[Problem description]: The listing below should be reproduced exactly, with the pictures omitted.

++++

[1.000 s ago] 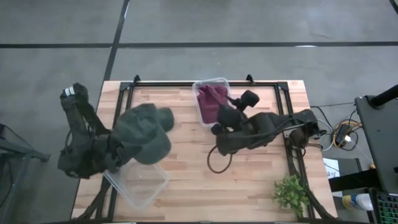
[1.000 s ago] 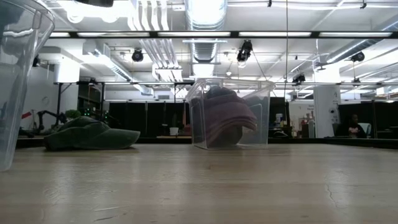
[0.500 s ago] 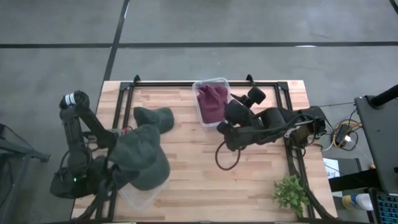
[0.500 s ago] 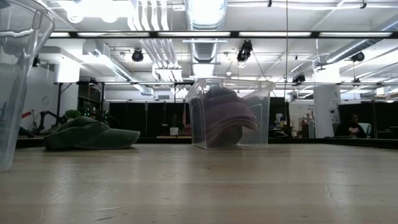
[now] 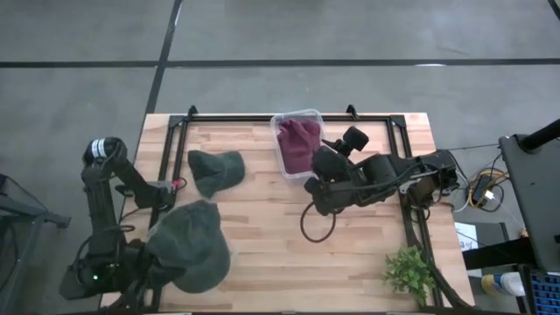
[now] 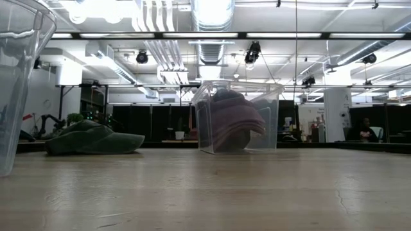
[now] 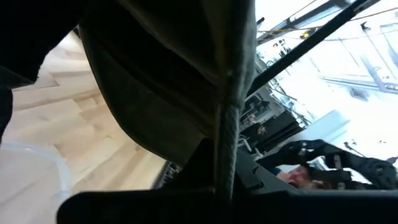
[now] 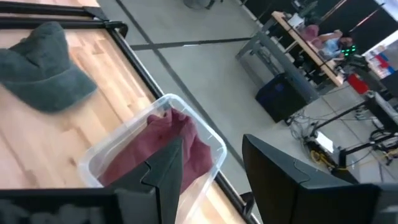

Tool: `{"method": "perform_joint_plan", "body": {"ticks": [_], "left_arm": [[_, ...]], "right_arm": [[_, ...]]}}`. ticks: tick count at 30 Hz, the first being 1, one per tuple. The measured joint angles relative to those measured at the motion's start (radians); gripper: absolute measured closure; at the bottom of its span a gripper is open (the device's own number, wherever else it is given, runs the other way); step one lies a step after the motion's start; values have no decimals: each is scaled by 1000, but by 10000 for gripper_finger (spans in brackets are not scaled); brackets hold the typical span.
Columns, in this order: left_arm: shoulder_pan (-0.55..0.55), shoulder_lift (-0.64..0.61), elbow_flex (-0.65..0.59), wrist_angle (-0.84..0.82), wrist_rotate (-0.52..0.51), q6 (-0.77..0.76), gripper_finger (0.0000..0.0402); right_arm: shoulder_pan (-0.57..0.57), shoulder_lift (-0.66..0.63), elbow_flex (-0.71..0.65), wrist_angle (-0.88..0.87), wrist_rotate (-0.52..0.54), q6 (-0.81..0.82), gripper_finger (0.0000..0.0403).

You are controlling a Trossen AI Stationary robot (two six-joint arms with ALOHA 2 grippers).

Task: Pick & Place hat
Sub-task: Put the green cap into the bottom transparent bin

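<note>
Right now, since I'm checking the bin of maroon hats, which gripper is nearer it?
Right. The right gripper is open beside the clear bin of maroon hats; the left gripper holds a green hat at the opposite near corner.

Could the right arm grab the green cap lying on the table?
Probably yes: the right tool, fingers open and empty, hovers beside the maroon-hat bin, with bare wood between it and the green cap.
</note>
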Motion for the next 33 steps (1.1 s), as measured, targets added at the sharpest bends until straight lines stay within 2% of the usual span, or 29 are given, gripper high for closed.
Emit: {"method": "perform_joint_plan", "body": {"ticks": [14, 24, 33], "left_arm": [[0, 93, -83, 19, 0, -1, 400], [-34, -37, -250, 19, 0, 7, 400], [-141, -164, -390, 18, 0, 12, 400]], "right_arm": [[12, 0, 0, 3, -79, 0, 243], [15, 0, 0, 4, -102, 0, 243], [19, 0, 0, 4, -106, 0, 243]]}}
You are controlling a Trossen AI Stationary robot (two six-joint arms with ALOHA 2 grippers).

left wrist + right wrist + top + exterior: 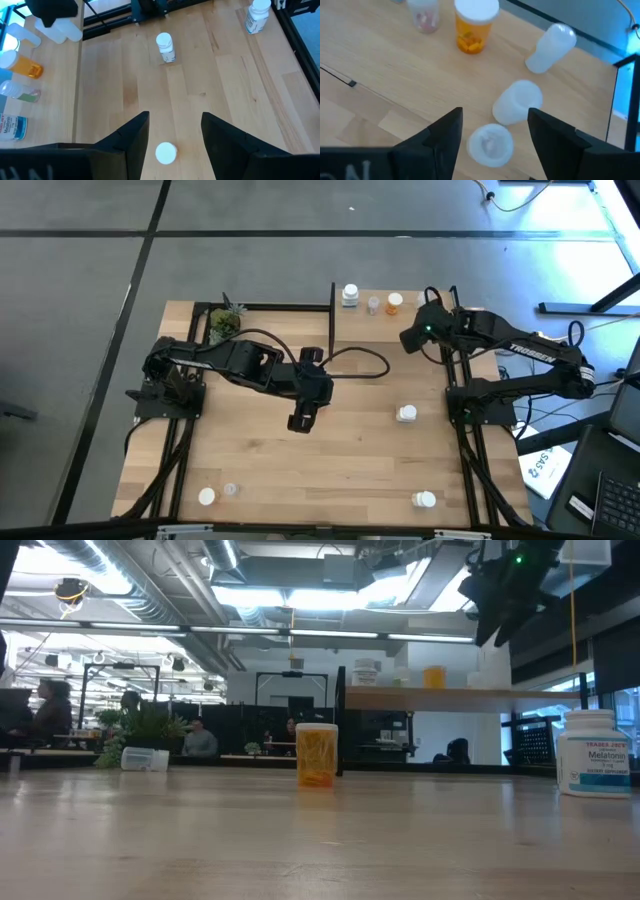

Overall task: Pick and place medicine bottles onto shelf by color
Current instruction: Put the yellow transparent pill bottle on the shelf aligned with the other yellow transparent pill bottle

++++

[Result]:
[1.000 s ago] 
[1.000 s ago] 
[0.500 s ago] 
[0.500 s ago] 
[now] 
[now] 
[now] 
[now] 

Tool: `{"method": "perform_joint_plan", "body": {"ticks": [_], "left_arm": [[_, ...]], "right_arm": [[_, ...]]}}`. ticks: tick count at 30 Hz, the first being 1, one per tuple. The measured joint angles relative to those measured at the motion's start (radians); gripper: absolute measured closure; at the bottom of its span a gripper is open (the device's own number, wherever else it is given, runs the other way); step one lies a step after the motion's start; values have no decimals: each is scaled by 1000, but by 10000 for gripper_finger (spans in brackets are not scaled); brackets hold the typical span.
Columns, in this order: left_arm: shoulder_pan (-0.55..0.55), shoulder_lift (-0.64..0.61), elbow_flex (-0.65..0.59), wrist_angle (-0.84..0.82), wrist_rotate (-0.52..0.51), q6 (-0.77..0.76), gripper_finger (0.0000..0.0402); right_arm: shoulder_pan (-0.57..0.57), shoulder_lift (-0.66..0.63), elbow_flex (-0.71..0.65), wrist_angle (-0.88..0.87), wrist_rotate (-0.52..0.54), q6 (-0.81..0.82), gripper_finger (0.0000..0.0403).

You are controlling a Trossen AI Stationary robot (two six-joint arms with ALOHA 2 grippers).

Task: Pick & Place hat
Sub-task: Put the green cap into the bottom transparent bin

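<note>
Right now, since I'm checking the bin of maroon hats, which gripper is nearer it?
Right. The right gripper is open beside the clear bin of maroon hats; the left gripper holds a green hat at the opposite near corner.

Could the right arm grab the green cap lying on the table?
Probably yes: the right tool, fingers open and empty, hovers beside the maroon-hat bin, with bare wood between it and the green cap.
</note>
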Motion for the next 33 steps (1.1 s), as measured, targets added at the sharpest bends until straight lines stay within 2% of the usual span, or 29 are given, gripper high for closed.
Emit: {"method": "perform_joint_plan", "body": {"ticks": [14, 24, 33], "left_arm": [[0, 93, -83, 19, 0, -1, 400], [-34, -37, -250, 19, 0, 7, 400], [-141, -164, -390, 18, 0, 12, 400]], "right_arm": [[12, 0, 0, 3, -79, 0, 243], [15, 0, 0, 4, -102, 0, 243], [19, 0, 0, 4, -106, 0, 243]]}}
You are controlling a Trossen AI Stationary robot (two six-joint arms with ALOHA 2 grippers).

left wrist + right wrist + top + exterior: 

Overall task: Pick and place medicine bottles onto shelf by color
Current instruction: Put the yellow transparent pill bottle on the shelf aligned with the other yellow transparent pill bottle

The output for this exercise is complete.